Task goal ▸
Repeat verbatim what the listing holds, but not its pictures.

Source data ▸
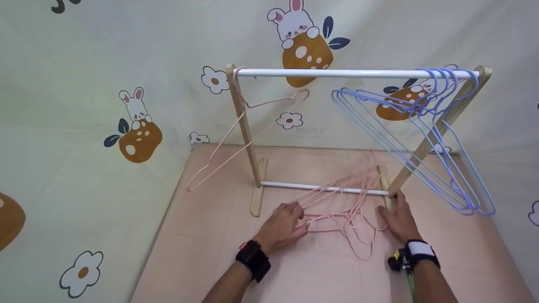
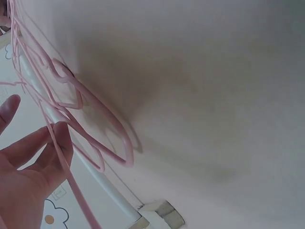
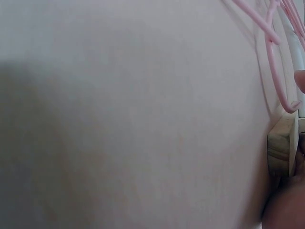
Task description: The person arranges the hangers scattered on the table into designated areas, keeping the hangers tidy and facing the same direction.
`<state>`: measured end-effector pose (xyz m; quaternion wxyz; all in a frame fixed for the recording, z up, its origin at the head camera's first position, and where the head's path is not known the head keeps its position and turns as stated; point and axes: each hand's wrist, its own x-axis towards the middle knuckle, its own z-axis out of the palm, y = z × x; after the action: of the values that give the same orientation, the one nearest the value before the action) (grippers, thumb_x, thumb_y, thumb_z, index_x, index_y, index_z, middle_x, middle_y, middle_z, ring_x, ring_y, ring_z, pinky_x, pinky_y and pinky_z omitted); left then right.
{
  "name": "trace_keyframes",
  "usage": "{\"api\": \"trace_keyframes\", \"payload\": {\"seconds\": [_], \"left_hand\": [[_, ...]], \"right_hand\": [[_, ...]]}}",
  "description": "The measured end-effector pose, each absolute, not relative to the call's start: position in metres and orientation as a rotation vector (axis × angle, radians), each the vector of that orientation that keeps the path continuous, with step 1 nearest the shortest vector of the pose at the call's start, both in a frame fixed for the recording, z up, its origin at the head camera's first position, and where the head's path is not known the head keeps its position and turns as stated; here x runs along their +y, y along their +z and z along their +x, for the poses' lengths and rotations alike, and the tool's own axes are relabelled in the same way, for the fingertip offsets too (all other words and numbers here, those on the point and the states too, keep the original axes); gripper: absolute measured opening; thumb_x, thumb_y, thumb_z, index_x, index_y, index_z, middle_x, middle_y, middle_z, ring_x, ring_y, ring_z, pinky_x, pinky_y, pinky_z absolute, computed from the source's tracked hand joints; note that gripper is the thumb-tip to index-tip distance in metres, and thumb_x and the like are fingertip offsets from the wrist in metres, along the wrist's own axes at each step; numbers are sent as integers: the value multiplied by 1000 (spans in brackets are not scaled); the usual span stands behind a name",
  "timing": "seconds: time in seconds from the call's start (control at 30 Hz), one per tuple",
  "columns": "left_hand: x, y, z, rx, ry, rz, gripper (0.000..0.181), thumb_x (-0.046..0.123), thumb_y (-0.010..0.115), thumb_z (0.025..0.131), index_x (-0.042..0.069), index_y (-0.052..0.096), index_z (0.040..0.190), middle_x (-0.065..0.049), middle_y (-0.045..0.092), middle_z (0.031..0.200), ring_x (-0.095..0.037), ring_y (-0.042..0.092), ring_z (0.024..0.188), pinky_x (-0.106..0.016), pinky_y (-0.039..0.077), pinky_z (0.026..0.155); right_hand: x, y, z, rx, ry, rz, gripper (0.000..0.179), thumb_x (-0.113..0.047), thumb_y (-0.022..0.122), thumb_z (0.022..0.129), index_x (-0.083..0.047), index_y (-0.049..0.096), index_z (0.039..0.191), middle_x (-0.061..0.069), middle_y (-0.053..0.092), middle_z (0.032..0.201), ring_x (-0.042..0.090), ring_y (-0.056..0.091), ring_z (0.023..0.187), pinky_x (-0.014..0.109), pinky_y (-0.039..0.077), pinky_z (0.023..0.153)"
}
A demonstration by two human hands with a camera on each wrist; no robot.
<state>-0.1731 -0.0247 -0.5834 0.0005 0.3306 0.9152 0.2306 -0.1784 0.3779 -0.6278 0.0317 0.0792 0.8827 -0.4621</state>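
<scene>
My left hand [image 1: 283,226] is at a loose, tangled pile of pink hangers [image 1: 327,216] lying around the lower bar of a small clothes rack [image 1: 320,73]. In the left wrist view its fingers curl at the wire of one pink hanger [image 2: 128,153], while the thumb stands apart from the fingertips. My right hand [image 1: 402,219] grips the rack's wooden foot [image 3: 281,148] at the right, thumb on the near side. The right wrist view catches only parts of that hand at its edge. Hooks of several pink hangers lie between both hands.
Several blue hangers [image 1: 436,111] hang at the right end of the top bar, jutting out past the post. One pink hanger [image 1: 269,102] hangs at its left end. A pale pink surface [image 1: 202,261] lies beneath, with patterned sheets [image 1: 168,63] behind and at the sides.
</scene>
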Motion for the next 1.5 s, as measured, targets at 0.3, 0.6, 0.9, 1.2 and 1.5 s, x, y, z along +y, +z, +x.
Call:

Written answer ▸
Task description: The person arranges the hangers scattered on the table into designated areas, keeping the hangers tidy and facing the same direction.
`<state>`: measured end-effector pose (xyz m; quaternion wxyz; all in a frame fixed for the recording, z up, its origin at the head camera's first position, and where the head's path is not known the head keeps its position and turns as stated; point and axes: each hand's wrist, its own x-axis towards the middle knuckle, its own z-axis out of the palm, y = z × x; after the action: of the values that give the same orientation, the one nearest the value before the action) (grippers, thumb_x, thumb_y, thumb_z, index_x, index_y, index_z, middle_x, middle_y, middle_z, ring_x, ring_y, ring_z, pinky_x, pinky_y and pinky_z omitted); left then right.
{
  "name": "trace_keyframes",
  "usage": "{\"api\": \"trace_keyframes\", \"payload\": {\"seconds\": [_], \"left_hand\": [[_, ...]], \"right_hand\": [[_, ...]]}}",
  "description": "The measured end-effector pose, each absolute, not relative to the call's start: position in metres and orientation as a rotation vector (axis × angle, radians), each the vector of that orientation that keeps the path continuous, with step 1 nearest the shortest vector of the pose at the call's start, both in a frame fixed for the recording, z up, its origin at the head camera's first position, and where the head's path is not known the head keeps its position and turns as stated; here x runs along their +y, y along their +z and z along their +x, for the poses' lengths and rotations alike, and the tool's own axes are relabelled in the same way, for the fingertip offsets too (all other words and numbers here, those on the point and the states too, keep the original axes); gripper: absolute measured opening; thumb_x, thumb_y, thumb_z, index_x, index_y, index_z, middle_x, middle_y, middle_z, ring_x, ring_y, ring_z, pinky_x, pinky_y, pinky_z absolute, computed from the source's tracked hand joints; note that gripper is the thumb-tip to index-tip distance in metres, and thumb_x and the like are fingertip offsets from the wrist in metres, along the wrist's own axes at each step; numbers are sent as integers: the value multiplied by 1000 (spans in brackets are not scaled); the usual span stands behind a name",
  "timing": "seconds: time in seconds from the call's start (control at 30 Hz), one per tuple",
  "columns": "left_hand: x, y, z, rx, ry, rz, gripper (0.000..0.181), thumb_x (-0.046..0.123), thumb_y (-0.010..0.115), thumb_z (0.025..0.131), index_x (-0.042..0.069), index_y (-0.052..0.096), index_z (0.040..0.190), middle_x (-0.065..0.049), middle_y (-0.045..0.092), middle_z (0.031..0.200), ring_x (-0.095..0.037), ring_y (-0.042..0.092), ring_z (0.024..0.188), pinky_x (-0.106..0.016), pinky_y (-0.039..0.077), pinky_z (0.026..0.155); right_hand: x, y, z, rx, ry, rz, gripper (0.000..0.179), thumb_x (-0.113..0.047), thumb_y (-0.022..0.122), thumb_z (0.022..0.129), index_x (-0.083..0.047), index_y (-0.049..0.096), index_z (0.039..0.191), middle_x (-0.061..0.069), middle_y (-0.053..0.092), middle_z (0.032..0.201), ring_x (-0.042..0.090), ring_y (-0.056..0.091), ring_z (0.023..0.187), pinky_x (-0.014..0.109), pinky_y (-0.039..0.077), pinky_z (0.023..0.153)"
}
A demonstration by two human hands with a camera on each wrist; no robot.
<state>-0.1731 -0.0247 -0.5834 0.0005 0.3306 0.9152 0.2306 -0.1784 0.3779 -0.6278 0.0317 0.0792 0.8827 -0.4621</state>
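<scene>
My left hand [image 1: 283,226] is at a loose, tangled pile of pink hangers [image 1: 327,216] lying around the lower bar of a small clothes rack [image 1: 320,73]. In the left wrist view its fingers curl at the wire of one pink hanger [image 2: 128,153], while the thumb stands apart from the fingertips. My right hand [image 1: 402,219] grips the rack's wooden foot [image 3: 281,148] at the right, thumb on the near side. The right wrist view catches only parts of that hand at its edge. Hooks of several pink hangers lie between both hands.
Several blue hangers [image 1: 436,111] hang at the right end of the top bar, jutting out past the post. One pink hanger [image 1: 269,102] hangs at its left end. A pale pink surface [image 1: 202,261] lies beneath, with patterned sheets [image 1: 168,63] behind and at the sides.
</scene>
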Motion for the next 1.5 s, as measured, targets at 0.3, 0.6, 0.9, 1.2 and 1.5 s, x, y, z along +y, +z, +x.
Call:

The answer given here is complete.